First of all, not having seen the game (thanks, by the way, for sending a crew all the way to Minnesota to televise only one game), and not having a crystal ball, I can’t say how Sean Gallagher’s shoulder felt tonight as he surrendered 11 hits and 10 runs in 5 innings. Here’s what I know:
• Gallagher was 10 days removed from missing a start with a sore shoulder.
• He threw his fastball at 88-91 MPH instead of 93-94.
Should I give the A’s the benefit of the doubt, because after all they are the professional experts and I’m not? Here’s what I know:
• In March 2005, when Dan Meyer was throwing 85 MPH instead of 93 MPH, the A’s let him keep going out there until he effectively destroyed a very promising career.
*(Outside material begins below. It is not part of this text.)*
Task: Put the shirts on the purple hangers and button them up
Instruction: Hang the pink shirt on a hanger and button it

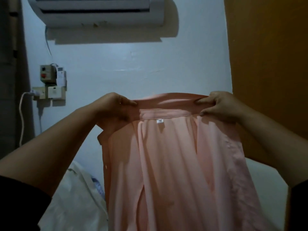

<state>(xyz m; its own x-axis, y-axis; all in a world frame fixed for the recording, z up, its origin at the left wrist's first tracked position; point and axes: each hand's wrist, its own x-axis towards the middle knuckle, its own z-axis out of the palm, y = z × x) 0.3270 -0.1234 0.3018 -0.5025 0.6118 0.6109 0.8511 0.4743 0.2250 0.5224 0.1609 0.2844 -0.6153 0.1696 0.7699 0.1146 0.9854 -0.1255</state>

• In March-May 2005, when Esteban Loaiza was throwing 82 MPH instead of 93 MPH, the A’s let him keep going out there getting lit up again and again.
• Today, Huston Street finally acknowledged that his recent drop in performance and velocity results from trying to pitch through pain (groin). I'm sure we were all stunned by this news.
So what do we know? We know that drops in velocity should be taken seriously – only more so when the pitcher is a known injury concern and only more so when you are talking about a pitcher whom the A’s are counting on to be a big part of the future.
Should I give the A’s brass the benefit of the doubt and assume they are not negligently risking the career of a promising young pitcher? That was rhetorical. I understand the bullpen is chewed up, but that would not excuse letting a pitcher throw if he is not right – you piece a few innings together with every available pitcher throwing an inning or two and then call up yet another arm, any arm. It’s Gallagher’s arm that matters and if it turns out he was pitching hurt I will flip out like you’ve never seen. Because what makes the rebuilding tolerable is the talent the A’s got in return, and as a fan I expect my team to know how to treat an investment.
And right now, the A’s are closer to “rebuild bankruptcy” with every passing day.